Hong Kong has insufficient resources to maintain eight equally funded world-class universities, according to the University Grants Committee.

The Higher Education Report 2002, chaired by Lord Sutherland, principal of the University of Edinburgh, calls for equal funding to be scrapped and for professors' salaries to be uncoupled from the civil service scale.

Instead, a small number of universities will be given a bigger share of support to turn them into world-class institutions. "There is not enough money to support eight world-class universities in Hong Kong. The international evidence is that competitiveness implies selectivity," Lord Sutherland said.

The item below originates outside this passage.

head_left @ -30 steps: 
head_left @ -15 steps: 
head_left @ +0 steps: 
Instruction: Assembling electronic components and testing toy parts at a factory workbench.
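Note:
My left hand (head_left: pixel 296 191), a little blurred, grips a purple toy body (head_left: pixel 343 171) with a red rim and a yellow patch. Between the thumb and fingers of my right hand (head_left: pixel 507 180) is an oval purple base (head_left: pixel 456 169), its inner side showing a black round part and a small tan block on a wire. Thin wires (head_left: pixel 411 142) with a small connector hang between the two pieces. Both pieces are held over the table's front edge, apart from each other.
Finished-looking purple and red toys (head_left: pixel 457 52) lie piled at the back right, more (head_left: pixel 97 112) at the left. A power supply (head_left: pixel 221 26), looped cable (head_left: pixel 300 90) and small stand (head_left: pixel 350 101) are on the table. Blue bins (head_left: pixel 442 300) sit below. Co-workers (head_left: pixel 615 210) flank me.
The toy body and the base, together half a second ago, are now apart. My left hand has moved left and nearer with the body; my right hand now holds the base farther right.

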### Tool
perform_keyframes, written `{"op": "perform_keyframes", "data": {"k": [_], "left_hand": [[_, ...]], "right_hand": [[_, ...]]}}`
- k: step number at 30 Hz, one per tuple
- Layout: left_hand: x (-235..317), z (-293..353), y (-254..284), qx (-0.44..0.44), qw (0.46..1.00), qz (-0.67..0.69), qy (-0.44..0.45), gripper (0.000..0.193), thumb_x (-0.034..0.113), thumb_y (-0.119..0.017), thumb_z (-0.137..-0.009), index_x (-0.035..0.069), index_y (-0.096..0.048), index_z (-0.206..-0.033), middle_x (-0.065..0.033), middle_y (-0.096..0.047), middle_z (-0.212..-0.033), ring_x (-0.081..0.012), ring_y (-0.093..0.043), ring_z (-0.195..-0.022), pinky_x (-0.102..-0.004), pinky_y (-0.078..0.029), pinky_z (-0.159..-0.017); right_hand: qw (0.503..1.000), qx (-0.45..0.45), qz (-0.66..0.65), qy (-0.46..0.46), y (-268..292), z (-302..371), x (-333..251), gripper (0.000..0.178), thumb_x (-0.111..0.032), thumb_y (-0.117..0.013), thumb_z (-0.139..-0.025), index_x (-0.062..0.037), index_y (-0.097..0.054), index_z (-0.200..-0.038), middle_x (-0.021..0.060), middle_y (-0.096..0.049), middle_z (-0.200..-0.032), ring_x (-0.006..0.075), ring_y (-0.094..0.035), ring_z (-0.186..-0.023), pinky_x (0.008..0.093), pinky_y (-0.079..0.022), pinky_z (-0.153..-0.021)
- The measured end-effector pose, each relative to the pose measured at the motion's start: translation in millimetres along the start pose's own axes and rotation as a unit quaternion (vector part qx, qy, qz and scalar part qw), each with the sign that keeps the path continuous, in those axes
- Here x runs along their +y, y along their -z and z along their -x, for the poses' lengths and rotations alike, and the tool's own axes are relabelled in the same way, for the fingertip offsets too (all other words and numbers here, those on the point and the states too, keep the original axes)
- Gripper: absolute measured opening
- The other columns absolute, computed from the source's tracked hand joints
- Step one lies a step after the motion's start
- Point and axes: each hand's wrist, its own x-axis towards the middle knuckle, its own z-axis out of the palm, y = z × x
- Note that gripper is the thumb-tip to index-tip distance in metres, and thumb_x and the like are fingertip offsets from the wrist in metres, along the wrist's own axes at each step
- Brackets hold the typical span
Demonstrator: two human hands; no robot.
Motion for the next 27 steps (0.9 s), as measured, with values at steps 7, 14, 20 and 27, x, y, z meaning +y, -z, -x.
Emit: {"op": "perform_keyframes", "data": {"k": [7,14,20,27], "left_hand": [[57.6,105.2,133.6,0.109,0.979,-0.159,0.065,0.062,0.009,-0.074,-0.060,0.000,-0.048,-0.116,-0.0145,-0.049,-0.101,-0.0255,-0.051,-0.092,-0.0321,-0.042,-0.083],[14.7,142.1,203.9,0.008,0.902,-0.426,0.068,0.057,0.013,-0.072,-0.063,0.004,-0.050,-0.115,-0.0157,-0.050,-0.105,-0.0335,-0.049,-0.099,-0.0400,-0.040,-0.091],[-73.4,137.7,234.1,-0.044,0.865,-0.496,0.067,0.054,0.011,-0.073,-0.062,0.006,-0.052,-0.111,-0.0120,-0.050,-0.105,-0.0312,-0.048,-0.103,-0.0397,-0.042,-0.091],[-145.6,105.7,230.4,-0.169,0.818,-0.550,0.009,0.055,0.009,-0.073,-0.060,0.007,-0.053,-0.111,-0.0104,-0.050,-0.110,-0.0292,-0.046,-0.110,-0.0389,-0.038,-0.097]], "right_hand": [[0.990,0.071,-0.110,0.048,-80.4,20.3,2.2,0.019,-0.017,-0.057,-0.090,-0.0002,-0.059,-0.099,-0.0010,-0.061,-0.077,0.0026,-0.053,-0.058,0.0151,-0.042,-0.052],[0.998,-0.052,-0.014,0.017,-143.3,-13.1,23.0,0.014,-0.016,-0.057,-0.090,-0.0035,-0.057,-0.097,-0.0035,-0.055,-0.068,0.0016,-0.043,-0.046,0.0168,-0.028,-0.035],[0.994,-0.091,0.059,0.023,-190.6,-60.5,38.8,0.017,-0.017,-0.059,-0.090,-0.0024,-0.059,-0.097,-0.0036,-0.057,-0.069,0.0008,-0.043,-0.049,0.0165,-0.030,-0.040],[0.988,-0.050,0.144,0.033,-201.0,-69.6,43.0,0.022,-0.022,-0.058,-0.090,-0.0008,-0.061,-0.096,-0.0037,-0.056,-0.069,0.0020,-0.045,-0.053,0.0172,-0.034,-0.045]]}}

The proposals were well-received by the University of Hong Kong (HKU) and the Chinese University, which stand to gain the most. But courses with low student numbers and non-mainstream research may suffer.

All requests for funding from the grants committee will be assessed more vigorously and universities will be encouraged to look first to the private sector.

Removing salaries from the civil service scale signals the change of emphasis from rewarding seniority to recognising experience and ability. Under the current scale, the monthly salary for an assistant professor at HKU starts at about HK$48,000 (£4,300) with a ceiling of HK$80,700.

Under the new proposals, universities will have a lot more flexibility. "If Hong Kong's universities are to compete with overseas universities in recruiting outstanding staff, they should have the flexibility to decide staff salaries," Lord Sutherland said.

The move has been supported by departments that have lost academics to overseas institutions who offered better pay. "We had the financial resources to keep our academics but were legally constrained from doing so," said one department head.

But many academics fear that performance-related pay will destabilise the local jobs market and harm staff morale.

"It will adversely affect the nurturing of local academics since lots of money will be spent luring star lecturers from overseas," said Chan Che-wai, vice-chairman of the Federation of Hong Kong Higher Education Staff Associations.

Some 5,000 academics have signed a statement calling for the retention of the salary link.

Another proposal in the report suggests that universities should hire more staff on contracts.

A two-month consultation period follows, though many of the proposals could be enacted as early as 2004.